→ **Try it**: The required output is the exact run of lines below that opens at the line with "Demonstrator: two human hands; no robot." and closes at the line with "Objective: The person".

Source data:
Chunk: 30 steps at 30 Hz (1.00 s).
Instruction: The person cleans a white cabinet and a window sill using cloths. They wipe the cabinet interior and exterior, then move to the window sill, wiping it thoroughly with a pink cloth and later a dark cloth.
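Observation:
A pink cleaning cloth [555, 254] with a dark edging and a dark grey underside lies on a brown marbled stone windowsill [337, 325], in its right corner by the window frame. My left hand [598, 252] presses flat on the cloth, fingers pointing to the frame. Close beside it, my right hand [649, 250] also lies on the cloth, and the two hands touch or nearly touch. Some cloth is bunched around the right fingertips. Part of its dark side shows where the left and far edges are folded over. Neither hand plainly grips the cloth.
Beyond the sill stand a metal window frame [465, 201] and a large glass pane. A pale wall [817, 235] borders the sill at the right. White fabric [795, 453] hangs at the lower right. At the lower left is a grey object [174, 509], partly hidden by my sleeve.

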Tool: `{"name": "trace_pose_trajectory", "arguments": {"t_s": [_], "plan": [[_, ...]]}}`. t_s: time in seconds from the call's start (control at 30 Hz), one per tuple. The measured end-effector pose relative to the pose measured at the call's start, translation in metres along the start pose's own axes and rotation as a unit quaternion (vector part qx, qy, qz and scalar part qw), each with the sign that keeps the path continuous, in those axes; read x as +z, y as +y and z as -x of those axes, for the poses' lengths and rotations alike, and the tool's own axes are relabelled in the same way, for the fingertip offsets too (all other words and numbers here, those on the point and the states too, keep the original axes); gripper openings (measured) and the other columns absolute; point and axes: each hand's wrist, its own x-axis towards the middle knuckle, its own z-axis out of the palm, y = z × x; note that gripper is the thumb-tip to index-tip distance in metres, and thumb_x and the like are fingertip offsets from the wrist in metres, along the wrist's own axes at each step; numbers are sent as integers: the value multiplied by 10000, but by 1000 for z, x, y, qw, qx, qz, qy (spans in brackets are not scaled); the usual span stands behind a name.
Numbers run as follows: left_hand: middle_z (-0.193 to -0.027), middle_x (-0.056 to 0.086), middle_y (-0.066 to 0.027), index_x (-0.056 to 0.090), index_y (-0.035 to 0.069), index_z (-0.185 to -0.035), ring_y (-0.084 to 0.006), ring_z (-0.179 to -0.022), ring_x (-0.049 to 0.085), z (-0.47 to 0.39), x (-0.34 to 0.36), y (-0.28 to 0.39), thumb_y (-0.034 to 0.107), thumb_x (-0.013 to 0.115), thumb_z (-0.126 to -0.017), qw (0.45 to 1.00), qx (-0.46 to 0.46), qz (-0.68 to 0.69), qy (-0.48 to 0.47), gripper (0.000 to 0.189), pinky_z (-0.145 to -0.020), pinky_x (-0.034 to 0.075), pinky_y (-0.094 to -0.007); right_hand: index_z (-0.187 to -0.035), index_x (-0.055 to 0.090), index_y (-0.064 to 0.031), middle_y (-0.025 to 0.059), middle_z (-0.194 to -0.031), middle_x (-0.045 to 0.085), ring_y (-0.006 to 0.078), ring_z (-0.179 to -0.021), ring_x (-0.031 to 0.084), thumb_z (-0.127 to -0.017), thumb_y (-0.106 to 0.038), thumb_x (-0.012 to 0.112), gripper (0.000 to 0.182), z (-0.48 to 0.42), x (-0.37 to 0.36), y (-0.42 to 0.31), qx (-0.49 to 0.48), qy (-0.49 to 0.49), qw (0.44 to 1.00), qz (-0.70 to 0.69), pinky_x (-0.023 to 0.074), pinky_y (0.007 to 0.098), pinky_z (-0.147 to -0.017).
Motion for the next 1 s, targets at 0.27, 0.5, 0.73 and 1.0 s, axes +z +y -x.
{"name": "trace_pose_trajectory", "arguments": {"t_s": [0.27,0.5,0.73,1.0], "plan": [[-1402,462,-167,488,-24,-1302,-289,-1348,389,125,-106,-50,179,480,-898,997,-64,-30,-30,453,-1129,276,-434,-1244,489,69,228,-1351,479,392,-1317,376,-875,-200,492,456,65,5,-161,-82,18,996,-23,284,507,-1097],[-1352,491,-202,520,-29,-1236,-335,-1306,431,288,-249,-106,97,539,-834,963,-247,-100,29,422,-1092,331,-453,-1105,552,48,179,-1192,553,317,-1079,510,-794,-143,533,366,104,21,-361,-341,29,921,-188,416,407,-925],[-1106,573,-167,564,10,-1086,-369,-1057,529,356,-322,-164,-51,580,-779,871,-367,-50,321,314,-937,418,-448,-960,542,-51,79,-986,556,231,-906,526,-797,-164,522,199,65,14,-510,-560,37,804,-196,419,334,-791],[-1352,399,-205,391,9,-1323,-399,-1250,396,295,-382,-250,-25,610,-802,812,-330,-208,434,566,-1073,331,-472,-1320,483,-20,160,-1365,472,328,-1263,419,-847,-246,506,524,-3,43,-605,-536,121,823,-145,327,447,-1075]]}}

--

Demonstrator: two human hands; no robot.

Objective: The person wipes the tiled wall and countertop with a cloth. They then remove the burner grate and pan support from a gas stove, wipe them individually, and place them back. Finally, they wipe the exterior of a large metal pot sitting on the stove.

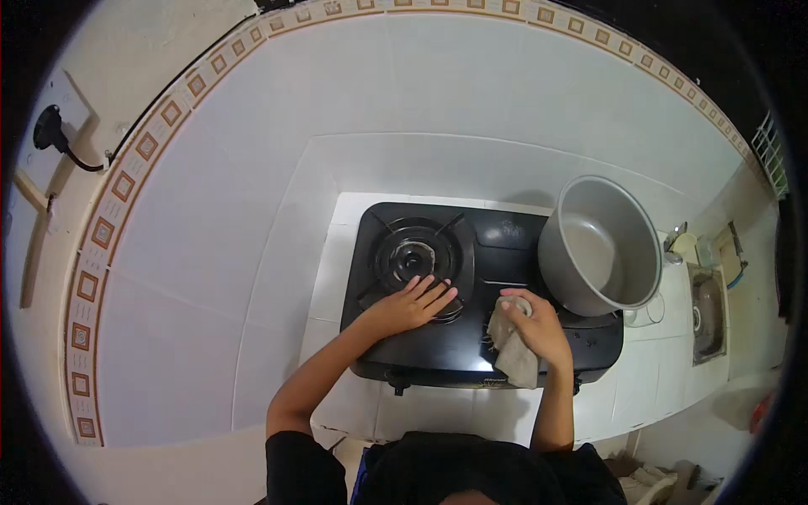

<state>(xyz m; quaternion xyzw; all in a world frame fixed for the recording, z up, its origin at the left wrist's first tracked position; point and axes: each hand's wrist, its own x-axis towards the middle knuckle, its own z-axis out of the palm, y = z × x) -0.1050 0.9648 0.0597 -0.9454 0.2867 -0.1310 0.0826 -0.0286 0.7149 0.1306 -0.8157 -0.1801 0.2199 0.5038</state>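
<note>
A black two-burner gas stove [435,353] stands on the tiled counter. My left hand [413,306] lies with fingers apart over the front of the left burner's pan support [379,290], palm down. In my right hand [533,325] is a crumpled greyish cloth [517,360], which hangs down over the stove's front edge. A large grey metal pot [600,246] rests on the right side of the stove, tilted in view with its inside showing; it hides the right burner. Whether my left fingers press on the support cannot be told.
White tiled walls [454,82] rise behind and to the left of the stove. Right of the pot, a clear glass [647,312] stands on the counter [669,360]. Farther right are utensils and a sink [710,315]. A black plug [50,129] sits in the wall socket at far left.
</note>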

→ **Answer**:
Demonstrator: two human hands; no robot.

Objective: The person wipes the tiled wall and countertop with a cloth. They then remove the burner grate and pan support from a gas stove, wipe them individually, and place them back. Finally, they wipe the exterior of a large metal pot sitting on the stove.

No further output is needed for this exercise.